Chen Qiufan: Waste Tide has been translated into more than 10 languages, including English, German, French, and Italian. The French edition, titled L'île de Silicium (The Island of Silicon), was published by Rivages and drew a favorable response from both readers and critics. In 2023, it won the Grand Prix de l’Imaginaire for Best Foreign Translated Work at the Utopiales International Science Fiction Festival in Nantes. I must credit the French translator for much of this success. He captured the essence of the original text accurately, given that translating science fiction is no easy task.
In my view, science fiction is already becoming a unique “synesthetic field” for cultural dialogue between China and the West. We have different technological trajectories, social evolution, and historical memories, all of which can be expressed through imaginative visions. French-speaking readers have a strong tradition of engaging with humanistic and social issues, and Chinese science fiction is shifting from “techno-optimism” to more complex reflections on humanity, making these exchanges even more meaningful.
China Today: With the continued advancement of technology, we are bound to face many structural anxieties, like cognitive, emotional, ethical, and institutional ones. You said a decade ago that “science fiction is precisely about confronting these anxieties.” If you had to describe the future of humanity in the AI era in a single sentence, what would it be?
Chen Qiufan: As Dr. Kai-Fu Lee and I envisioned in AI 2041 (French edition), the future of a human–AI symbiotic society is full of opportunities and challenges. Ultimately, it depends on how we coexist with another form of intelligence and how we use this “other” to enhance our own agency and level of consciousness.
If I were to summarize the human condition in the AI era in a single sentence, I would say, “Humanity will rediscover cracks and poetry of existence through the mirror of intelligent machines.”

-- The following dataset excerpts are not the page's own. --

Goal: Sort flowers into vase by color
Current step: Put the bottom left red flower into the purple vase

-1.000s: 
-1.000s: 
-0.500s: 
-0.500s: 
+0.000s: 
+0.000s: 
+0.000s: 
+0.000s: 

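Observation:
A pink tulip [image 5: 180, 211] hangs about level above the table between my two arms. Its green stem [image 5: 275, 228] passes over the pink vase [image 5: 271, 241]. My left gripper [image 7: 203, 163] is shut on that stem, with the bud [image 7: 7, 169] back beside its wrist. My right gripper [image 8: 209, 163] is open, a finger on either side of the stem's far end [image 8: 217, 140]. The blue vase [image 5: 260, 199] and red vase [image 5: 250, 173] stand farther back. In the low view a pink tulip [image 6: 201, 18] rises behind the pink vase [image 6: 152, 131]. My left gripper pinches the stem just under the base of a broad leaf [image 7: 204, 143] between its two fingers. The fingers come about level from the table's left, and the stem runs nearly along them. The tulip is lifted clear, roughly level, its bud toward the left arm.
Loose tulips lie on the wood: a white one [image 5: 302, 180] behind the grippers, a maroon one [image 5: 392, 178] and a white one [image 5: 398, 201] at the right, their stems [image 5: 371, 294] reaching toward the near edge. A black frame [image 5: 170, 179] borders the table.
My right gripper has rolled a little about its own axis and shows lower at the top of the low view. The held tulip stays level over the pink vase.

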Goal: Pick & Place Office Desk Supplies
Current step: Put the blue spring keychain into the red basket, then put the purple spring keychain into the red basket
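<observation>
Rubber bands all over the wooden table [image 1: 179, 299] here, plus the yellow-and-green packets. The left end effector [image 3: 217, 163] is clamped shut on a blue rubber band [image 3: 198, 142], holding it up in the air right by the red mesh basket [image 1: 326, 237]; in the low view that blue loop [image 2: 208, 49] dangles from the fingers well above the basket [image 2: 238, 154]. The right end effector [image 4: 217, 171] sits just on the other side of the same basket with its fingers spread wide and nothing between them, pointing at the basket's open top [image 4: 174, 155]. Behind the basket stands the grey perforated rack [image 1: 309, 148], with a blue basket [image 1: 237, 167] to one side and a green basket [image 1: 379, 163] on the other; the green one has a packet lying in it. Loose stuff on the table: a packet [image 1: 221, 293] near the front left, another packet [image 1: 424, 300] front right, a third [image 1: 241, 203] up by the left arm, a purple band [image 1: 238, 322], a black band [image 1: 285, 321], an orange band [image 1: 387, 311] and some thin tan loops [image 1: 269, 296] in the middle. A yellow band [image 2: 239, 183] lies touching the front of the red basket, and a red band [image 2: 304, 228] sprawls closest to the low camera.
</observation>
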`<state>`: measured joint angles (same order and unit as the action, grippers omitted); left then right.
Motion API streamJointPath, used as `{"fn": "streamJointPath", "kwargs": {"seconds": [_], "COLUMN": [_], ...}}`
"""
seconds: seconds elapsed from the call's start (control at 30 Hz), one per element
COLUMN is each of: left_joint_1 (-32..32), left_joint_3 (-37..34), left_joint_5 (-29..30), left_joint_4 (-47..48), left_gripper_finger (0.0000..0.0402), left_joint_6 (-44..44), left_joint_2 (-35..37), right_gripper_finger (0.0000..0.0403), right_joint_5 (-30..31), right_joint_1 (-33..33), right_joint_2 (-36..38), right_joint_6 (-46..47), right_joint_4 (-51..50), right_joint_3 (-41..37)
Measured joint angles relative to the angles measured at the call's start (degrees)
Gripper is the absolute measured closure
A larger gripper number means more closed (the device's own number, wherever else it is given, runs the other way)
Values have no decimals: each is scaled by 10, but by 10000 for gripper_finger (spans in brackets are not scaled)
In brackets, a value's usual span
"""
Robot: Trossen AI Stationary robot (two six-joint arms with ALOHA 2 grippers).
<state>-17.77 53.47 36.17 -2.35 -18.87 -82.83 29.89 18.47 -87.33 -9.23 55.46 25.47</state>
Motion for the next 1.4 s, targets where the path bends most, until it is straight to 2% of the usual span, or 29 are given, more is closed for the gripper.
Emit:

We may become increasingly predictable to algorithms, since our emotions, preferences, and decisions can be quantified. But it is precisely in the “gaps” that algorithms cannot grasp, including emotional subtleties, ambiguities, and cultural metaphors, where we can still redefine what it means to be human. Science fiction is the kind of genre that helps us identify these very fissures. No matter how advanced technology becomes, the core of science fiction remains the human being, reflecting our values and our condition through imagined futures.